■ **What you need to do**: The pictures stay out. Please retype every line below exactly.

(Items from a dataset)

※ ※ ※

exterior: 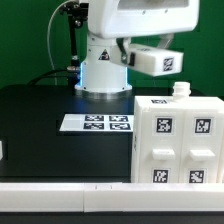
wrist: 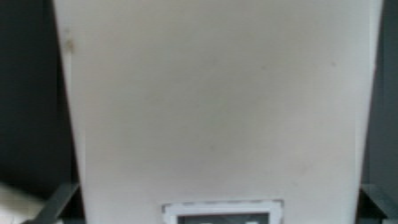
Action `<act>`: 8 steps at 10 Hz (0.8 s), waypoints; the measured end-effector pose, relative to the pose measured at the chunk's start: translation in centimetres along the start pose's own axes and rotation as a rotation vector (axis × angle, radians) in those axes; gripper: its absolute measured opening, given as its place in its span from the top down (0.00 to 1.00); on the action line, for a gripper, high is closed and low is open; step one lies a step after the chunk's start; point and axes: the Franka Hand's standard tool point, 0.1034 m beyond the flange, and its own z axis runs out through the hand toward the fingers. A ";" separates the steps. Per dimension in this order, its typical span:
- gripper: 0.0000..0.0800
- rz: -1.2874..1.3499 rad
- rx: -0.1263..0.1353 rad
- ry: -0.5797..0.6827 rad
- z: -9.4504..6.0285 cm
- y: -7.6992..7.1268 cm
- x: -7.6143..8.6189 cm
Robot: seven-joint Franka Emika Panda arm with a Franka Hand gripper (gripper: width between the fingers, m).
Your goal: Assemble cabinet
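The cabinet is a large white box standing at the exterior view's right, with several black-and-white tags on its near face and a small white peg on top. My gripper hangs in the air above and behind it, shut on a white cabinet panel that carries a tag. In the wrist view that panel fills most of the frame between my dark fingers, with its tag close to the gripper. The panel hides what lies below.
The marker board lies flat on the black table, left of the cabinet and in front of the white robot base. A small white object shows at the left edge. A white ledge runs along the front.
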 end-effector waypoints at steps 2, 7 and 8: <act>0.32 -0.007 -0.002 -0.012 -2.7 1.7 3.3; 0.32 0.001 -0.007 -0.013 -2.1 3.0 4.8; 0.32 0.005 -0.022 -0.008 -1.8 4.1 6.6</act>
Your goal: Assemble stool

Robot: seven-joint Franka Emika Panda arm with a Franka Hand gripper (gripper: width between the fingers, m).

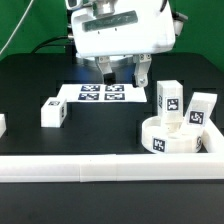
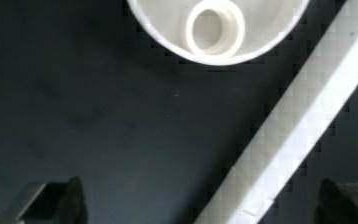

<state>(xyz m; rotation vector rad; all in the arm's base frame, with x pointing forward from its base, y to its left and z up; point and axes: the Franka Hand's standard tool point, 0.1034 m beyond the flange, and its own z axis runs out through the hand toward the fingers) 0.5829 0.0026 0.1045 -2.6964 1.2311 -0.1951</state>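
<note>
Gripper (image 1: 120, 75) spread wide; socket (image 2: 211, 28) of seat disc (image 2: 274, 25) plain only in wrist view

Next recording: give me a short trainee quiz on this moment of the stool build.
1. True or false: the hand grips a leg block.
2. How many leg blocks stand upright by the seat disc?
3. The lying leg block rests: A) on the marker board; B) on the table, toward the exterior view's left; C) on the seat disc.
Key: 1 false; 2 two; 3 B.
</note>
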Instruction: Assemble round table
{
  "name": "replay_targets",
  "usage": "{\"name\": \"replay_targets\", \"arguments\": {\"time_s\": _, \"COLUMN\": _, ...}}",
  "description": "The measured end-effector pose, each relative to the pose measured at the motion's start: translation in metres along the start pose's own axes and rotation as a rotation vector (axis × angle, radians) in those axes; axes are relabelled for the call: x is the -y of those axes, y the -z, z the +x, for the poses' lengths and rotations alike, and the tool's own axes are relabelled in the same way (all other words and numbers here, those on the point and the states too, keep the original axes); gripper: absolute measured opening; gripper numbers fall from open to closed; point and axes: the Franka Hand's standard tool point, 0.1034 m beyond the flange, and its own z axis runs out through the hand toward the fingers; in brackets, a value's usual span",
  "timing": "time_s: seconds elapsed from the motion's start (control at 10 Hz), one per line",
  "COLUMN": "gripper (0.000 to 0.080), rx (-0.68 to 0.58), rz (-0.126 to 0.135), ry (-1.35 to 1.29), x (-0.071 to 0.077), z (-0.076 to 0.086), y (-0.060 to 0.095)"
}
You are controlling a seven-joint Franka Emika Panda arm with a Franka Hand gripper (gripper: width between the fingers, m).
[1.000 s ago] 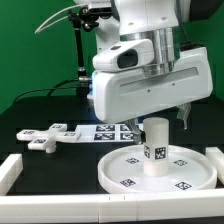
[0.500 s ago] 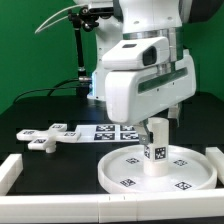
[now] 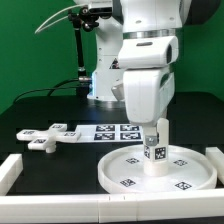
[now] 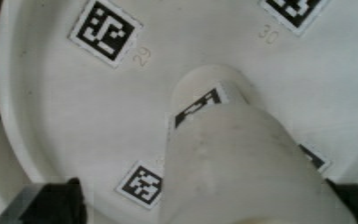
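The short thick cylinder leg (image 3: 154, 150) stands upright in the middle of the large rimmed round disc (image 3: 120, 172), at the exterior view's right. My gripper (image 3: 157, 128) hangs straight over the leg with its fingers down around the leg's top. In the wrist view the leg (image 4: 247, 150) lies between my dark fingertips (image 4: 59, 200), and a strip of disc (image 4: 87, 110) shows between one fingertip and the leg. My gripper (image 4: 202, 208) looks open. The flat cross-shaped base (image 3: 45, 136) lies apart at the exterior view's left.
The marker board (image 3: 112, 130) lies flat between the base and the disc. White border blocks stand at the front left (image 3: 9, 171) and right (image 3: 216, 157). The arm's body (image 3: 145, 60) rises above the disc.
My wrist has turned about its vertical axis, from broadside to narrow side on, and come down over the leg's top. The leg's tag has kept its place.
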Motion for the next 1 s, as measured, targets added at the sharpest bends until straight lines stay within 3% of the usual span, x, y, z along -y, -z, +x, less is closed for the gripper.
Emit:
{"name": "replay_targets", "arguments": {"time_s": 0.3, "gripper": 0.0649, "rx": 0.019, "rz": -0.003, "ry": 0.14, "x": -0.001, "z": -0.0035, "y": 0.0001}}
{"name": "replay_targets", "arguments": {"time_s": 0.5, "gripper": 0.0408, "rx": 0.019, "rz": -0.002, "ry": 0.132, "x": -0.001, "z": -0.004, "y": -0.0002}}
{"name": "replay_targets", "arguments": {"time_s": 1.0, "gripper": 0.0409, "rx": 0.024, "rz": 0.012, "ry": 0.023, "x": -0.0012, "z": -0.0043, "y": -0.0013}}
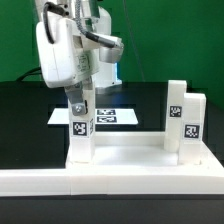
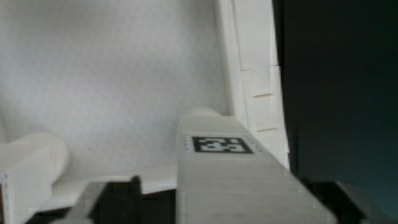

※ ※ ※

■ **Solution to this problem**:
exterior: 
wrist: 
Action `<act>`: 8 steps at 10 Hz (0.8 s), waypoints; the measured end-effector pose, relative to the pose measured at the chunk's start: translation in centimetres along the start pose's own axes and rotation as a rotation vector (axis × angle, radians) in those axes; gripper: its absolute measured opening, given as its place in its span from the top down (0.00 to 1.00); on the action line, for a gripper, high is closed and low is open; step one lies a step after the chunk's start; point and axes: the Franka Hand's standard tool point, 0.1034 m beyond the flange, and its own z axis runs out through the hand toward the fingers. A ";" separates the steps. Per dimension in this order, its typical span:
- gripper: 0.0000..0.0800
- rz: -1.2874..1.3499 rad
- rx: -0.1263..0.1353 rad
- ry: -0.5797..0.6827 rad
- z: -9.4504..6.0285 cm
- y: -7.6992..7.1268 cm
- x: -7.6143..8.6189 cm
Robot: seven-joint Franka Emika Panda arm with a Franka Hand gripper (gripper: width between the fingers, m).
Your goal: Assemble cabinet
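The cabinet is a large white box standing at the exterior view's right, with several black-and-white tags on its near face and a small white peg on top. My gripper hangs in the air above and behind it, shut on a white cabinet panel that carries a tag. In the wrist view that panel fills most of the frame between my dark fingers, with its tag close to the gripper. The panel hides what lies below.
The marker board lies flat on the black table, left of the cabinet and in front of the white robot base. A small white object shows at the left edge. A white ledge runs along the front.
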 end-effector waypoints at steps 2, 7 and 8: <act>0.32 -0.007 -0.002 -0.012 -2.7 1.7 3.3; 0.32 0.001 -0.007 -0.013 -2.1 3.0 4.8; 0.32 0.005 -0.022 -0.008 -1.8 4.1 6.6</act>
Your goal: Assemble stool

Robot: seven-joint Franka Emika Panda arm with a Franka Hand gripper (gripper: width between the fingers, m).


<state>(xyz m; rotation vector rad; all in the arm's base frame, with x pointing forward from its base, y to its left and z up; point and axes: the Franka Hand's standard tool point, 0.1034 m beyond the flange, and its own z axis runs out through the hand toward the fingers) 0.5829 0.0026 0.1045 -2.6964 1.2311 -0.1951</state>
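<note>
Gripper (image 1: 120, 75) spread wide; socket (image 2: 211, 28) of seat disc (image 2: 274, 25) plain only in wrist view

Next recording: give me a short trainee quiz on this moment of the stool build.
1. True or false: the hand grips a leg block.
2. How many leg blocks stand upright by the seat disc?
3. The lying leg block rests: A) on the marker board; B) on the table, toward the exterior view's left; C) on the seat disc.
Key: 1 false; 2 two; 3 B.
</note>
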Instruction: Assemble round table
{
  "name": "replay_targets",
  "usage": "{\"name\": \"replay_targets\", \"arguments\": {\"time_s\": _, \"COLUMN\": _, ...}}",
  "description": "The measured end-effector pose, each relative to the pose measured at the motion's start: translation in metres along the start pose's own axes and rotation as a rotation vector (axis × angle, radians) in those axes; axes are relabelled for the call: x is the -y of those axes, y the -z, z the +x, for the poses' lengths and rotations alike, and the tool's own axes are relabelled in the same way (all other words and numbers here, those on the point and the states too, keep the original axes); gripper: absolute measured opening; gripper numbers fall from open to closed; point and axes: the Franka Hand's standard tool point, 0.1034 m beyond the flange, and its own z axis runs out through the hand toward the fingers; in brackets, a value's usual span",
  "timing": "time_s: seconds elapsed from the motion's start (control at 10 Hz), one per line",
  "COLUMN": "gripper (0.000 to 0.080), rx (-0.68 to 0.58), rz (-0.126 to 0.135), ry (-1.35 to 1.29), x (-0.071 to 0.077), z (-0.076 to 0.086), y (-0.060 to 0.095)"
}
You are controlling a seven-joint Franka Emika Panda arm with a Franka Hand gripper (gripper: width between the fingers, m).
[1.000 s ago] 
[0.500 s ago] 
[now] 
[now] 
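The short thick cylinder leg (image 3: 154, 150) stands upright in the middle of the large rimmed round disc (image 3: 120, 172), at the exterior view's right. My gripper (image 3: 157, 128) hangs straight over the leg with its fingers down around the leg's top. In the wrist view the leg (image 4: 247, 150) lies between my dark fingertips (image 4: 59, 200), and a strip of disc (image 4: 87, 110) shows between one fingertip and the leg. My gripper (image 4: 202, 208) looks open. The flat cross-shaped base (image 3: 45, 136) lies apart at the exterior view's left.
The marker board (image 3: 112, 130) lies flat between the base and the disc. White border blocks stand at the front left (image 3: 9, 171) and right (image 3: 216, 157). The arm's body (image 3: 145, 60) rises above the disc.
My wrist has turned about its vertical axis, from broadside to narrow side on, and come down over the leg's top. The leg's tag has kept its place.
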Motion for the next 1 s, as measured, targets added at the sharpest bends until straight lines stay within 3% of the usual span, x, y, z along -y, -z, +x, less is closed for the gripper.
Emit:
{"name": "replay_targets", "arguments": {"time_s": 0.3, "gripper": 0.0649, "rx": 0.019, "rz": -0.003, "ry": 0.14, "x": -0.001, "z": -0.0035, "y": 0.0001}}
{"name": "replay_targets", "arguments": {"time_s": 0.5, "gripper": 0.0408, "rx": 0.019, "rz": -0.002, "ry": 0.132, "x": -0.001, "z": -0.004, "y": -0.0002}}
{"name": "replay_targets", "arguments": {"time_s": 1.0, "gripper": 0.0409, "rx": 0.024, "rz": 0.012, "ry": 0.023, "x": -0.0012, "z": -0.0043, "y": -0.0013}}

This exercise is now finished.